なんとかフードを食べさせようと肉をトッピングしたりするのは、犬にとっては単なる小手先の騙しでしかなかった。犬はトッピングは好んで食べるが、その下のドッグフードは食べ残す。嗜好性を高めるためにスープや缶詰などをドッグフードに混ぜ込んでも、所詮はその真ん中にあるドッグフードに嫌気がさして途中で食べるのをやめてしまう。どんな手を使っても「うれしそうに好んで食べている」状況にはほど遠かった。

毎日嫌そうにドッグフードを食べ、はたしてそれで犬も自分も幸せだろうか?そこまでしてドッグフードにこだわるのはなんのためなのだろう。

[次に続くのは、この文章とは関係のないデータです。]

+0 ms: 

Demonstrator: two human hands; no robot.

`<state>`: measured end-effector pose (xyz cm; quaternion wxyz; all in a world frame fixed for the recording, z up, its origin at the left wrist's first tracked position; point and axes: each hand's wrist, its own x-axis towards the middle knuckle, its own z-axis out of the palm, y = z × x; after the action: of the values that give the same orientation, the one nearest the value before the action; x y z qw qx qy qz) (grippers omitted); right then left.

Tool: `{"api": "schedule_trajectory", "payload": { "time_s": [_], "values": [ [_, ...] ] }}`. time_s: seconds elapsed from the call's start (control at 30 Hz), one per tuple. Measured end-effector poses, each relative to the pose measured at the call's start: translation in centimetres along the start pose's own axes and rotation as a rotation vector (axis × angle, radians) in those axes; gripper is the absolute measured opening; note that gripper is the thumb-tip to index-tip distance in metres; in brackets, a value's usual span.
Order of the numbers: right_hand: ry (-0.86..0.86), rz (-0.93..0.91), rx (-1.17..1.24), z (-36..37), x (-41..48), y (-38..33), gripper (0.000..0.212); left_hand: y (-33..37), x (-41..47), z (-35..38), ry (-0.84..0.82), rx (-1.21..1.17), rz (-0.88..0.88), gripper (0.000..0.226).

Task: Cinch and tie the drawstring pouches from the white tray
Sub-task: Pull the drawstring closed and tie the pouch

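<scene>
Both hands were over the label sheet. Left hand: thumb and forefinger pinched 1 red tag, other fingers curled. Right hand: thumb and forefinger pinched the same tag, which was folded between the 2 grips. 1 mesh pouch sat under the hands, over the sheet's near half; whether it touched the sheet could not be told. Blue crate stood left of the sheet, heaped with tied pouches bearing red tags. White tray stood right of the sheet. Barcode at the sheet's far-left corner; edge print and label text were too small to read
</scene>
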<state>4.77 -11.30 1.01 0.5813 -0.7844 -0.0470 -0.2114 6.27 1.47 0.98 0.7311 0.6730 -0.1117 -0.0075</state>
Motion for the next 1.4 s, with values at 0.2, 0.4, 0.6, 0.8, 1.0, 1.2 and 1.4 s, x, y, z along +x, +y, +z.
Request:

という疑問が残った。

犬にだって味覚はある。私たち人間とは感じ方の差こそあれ、しかし犬だって自分の好きな味くらい知っている。ドッグフードは栄養価もある程度揃っているし、手間をかけることなく犬に与えることができ、飼い主にとってはこの上なく便利な代物であるが、こうまで犬が食べなければそれも意味がない。どんなに素材がすばらしく、どんなに立派なドッグフードでも、犬が食べなければダメなのだ。

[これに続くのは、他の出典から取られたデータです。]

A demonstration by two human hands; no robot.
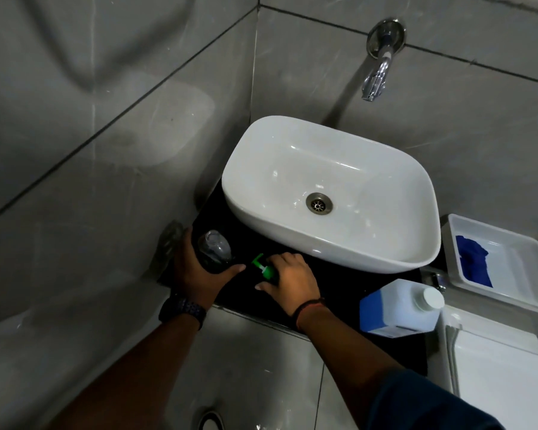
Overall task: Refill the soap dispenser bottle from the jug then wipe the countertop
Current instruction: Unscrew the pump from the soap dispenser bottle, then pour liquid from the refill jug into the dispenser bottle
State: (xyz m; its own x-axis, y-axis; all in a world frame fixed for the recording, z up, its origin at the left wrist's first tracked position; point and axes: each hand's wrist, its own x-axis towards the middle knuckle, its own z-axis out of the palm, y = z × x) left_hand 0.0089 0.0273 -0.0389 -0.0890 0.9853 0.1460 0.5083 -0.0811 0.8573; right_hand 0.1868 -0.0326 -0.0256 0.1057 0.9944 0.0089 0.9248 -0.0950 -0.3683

下手にトッピングをしても栄養バランスを崩すだけだし、食べない犬を食べるように仕向けるというのは非常に神経を使い、疲れる。ならばと本腰入れてとうとう本格的に手作り食を始めたのが約13年前の話。元々料理をするのは苦にならないことと、食材のことや栄養学などについては昔大学で習い仕事でも日々扱っていただけにむしろ得意な方だし、決めてしまえば私自身はもう特に手作り食への躊躇はなかった。

それはさておき。

あれから今日に至るまで、多くの「ドッグフード嫌い」の犬たちに出会った。決まったフードしか食べない犬も思っていたよりも多くいたことがわかった。しかし、どうして犬がドッグフードを嫌うのかは残念ながらわからない。味なのか、匂いなのか、そりゃあどう考えても自然な食材と比べるとフードはいかにも加工されたものであるから不自然さは極まりないのだが、もしかしたらその辺りが問題なのだろうか?ともあれ、世間が思うほど犬の嗜好は甘くない。

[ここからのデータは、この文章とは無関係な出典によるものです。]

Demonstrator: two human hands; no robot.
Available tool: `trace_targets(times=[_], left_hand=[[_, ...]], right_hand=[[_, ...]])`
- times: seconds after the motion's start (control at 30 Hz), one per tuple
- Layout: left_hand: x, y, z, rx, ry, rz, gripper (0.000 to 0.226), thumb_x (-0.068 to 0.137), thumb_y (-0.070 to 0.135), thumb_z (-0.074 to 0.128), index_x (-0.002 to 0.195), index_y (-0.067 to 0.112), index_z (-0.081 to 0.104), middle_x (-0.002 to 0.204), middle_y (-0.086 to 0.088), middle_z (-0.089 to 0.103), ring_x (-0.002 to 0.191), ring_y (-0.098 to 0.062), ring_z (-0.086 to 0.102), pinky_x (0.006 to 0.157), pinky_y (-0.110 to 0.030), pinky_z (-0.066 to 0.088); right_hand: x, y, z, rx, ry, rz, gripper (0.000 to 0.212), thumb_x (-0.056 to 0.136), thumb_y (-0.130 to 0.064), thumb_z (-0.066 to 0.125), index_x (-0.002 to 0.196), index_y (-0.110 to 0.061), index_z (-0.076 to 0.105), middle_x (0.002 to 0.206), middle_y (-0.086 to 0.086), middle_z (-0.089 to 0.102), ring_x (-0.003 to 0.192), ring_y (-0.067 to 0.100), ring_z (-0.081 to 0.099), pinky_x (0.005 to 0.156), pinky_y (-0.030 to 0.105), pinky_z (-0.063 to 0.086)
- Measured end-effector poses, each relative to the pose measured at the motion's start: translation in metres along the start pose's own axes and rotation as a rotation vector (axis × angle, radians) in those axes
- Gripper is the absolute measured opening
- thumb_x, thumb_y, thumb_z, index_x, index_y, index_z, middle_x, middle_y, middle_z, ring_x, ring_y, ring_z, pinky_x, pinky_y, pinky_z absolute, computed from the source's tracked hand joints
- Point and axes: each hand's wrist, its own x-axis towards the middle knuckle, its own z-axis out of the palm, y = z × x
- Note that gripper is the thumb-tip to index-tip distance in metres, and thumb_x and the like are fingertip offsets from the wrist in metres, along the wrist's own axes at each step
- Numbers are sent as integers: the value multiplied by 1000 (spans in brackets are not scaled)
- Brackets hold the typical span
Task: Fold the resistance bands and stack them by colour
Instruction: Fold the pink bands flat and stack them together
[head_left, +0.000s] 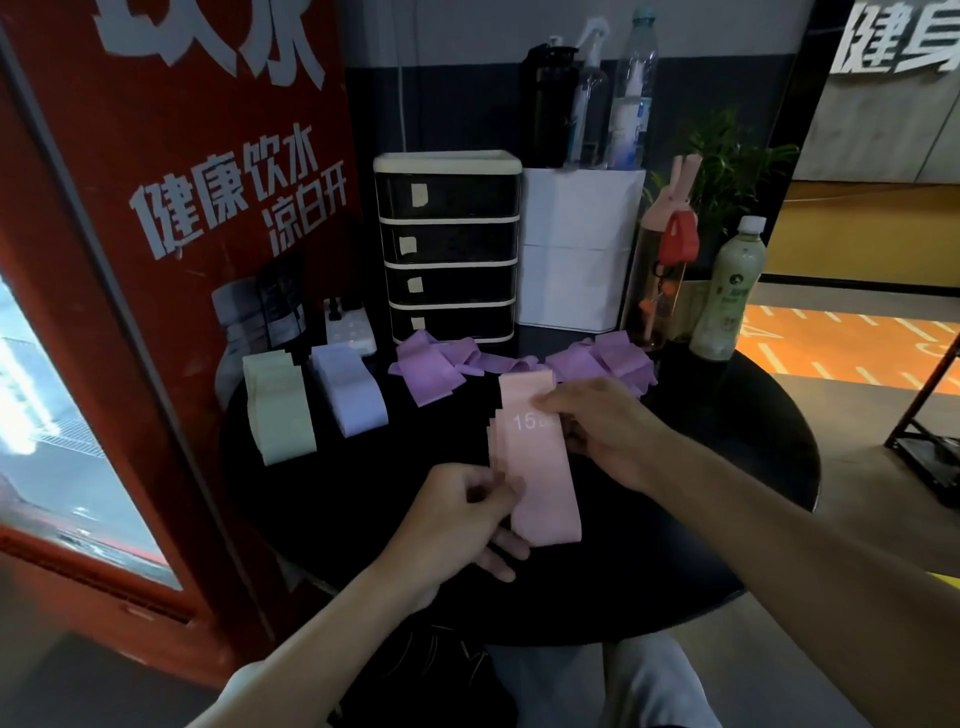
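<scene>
The fingers (488, 491) of the left hand (457, 519) pinch the near left edge of a pink resistance band (540, 483), thumb against forefinger, with the other fingers curled under its near end. This grip seems meant to keep the layers that show along that edge lined up. The right hand (608, 431) grips the band's right edge beside the printed "15". Its fingertips are bent onto the fabric and seem to press the fold flat so the strip cannot spring open.

The band lies lengthwise on the black round table (322, 493), straight in front of the person, which gives both hands equal reach. I judge it to be mid-fold or being squared up, not yet placed.

To the left, well apart from the pink band, a green stack (280, 410) and a pale lilac stack (348, 389) lie side by side, one colour each, so the sorting is part done. Behind the pink band, loose purple bands (431, 364) lie crumpled across the table and are not yet folded. They lie at the foot of a small drawer unit (449, 244).
</scene>
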Motion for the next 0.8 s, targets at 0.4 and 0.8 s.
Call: trace_targets(times=[0.4,0.8], left_hand=[[59,-9,-18,441,206,290,9,91,15,66,94,23,70,94,18,68,93,12,60,79,0,41],[46,-13,-14,258,140,207,13,92,6,64,104,10,61,91,-5,67,57,-24,69,59,-39,60]], right_hand=[[15,19,12,-69,96,-36,9,85,-3,68,89,5,70,80,14,69,59,15,62,49,18,46],[21,33,24,-141,219,-114,24,85,-1,67,89,20,57,76,13,52,71,21,48,65,33,39]])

一見わがままに見えるこの「ドッグフード嫌い」という犬の態度だけど、ドッグフードの歴史から考えると、この数十年のうちに著しく開発された、素材をとにかく混ぜこぜにして練り上げたものをみな美味そうに食べろ、というのはちょっと傲慢かもしれないとも思った。しかも犬の味覚は人間とは異なるからか、同じフードを長期間食べ続けるなんてだけでも、(かえって人間の感覚からすると)よく飽きもせずできるなと感心せざるを得ないのに。

犬がドッグフードを食べなくて困る、なんて悩みは所詮はドッグフードが普及したこの数十年ばかりの話であって、その昔、ドッグフードのない時代はどの犬も自然な素材ばかり(もちろんその質にはいろいろあるが)を口にしていた。その頃の栄養価に比べるとドッグフードの普及により犬の栄養状態は格段に良くなったわけだが、その普及の一方でドッグフードだけが犬のフードではないということを忘れてはいないか、とドッグフード嫌いの犬に会う度になんだか犬に問いかけられているような気がする。

栄養満点だけど好きでもないドッグフードを一生食べさせられるのと、少々栄養に偏りがあっても好きな食材を食べ続けるのと、どちらが幸せなのかというと、たぶん飼い主の責任としては前者であるし、しかし犬としては後者だろう。

もちろん一番いいのは犬が好む食材を使って作った栄養バランスのとれた食餌であることは明確であるし、しかしそれに至るまでの勉強と試行錯誤を考えたら手作り食は誰にでもおすすめできるものではないが、犬の食餌について「犬にはドッグフード」という固定観念を捨て、もう少し犬に時間を割きアプローチの仕方を変えてみてもよいのではないかと思う。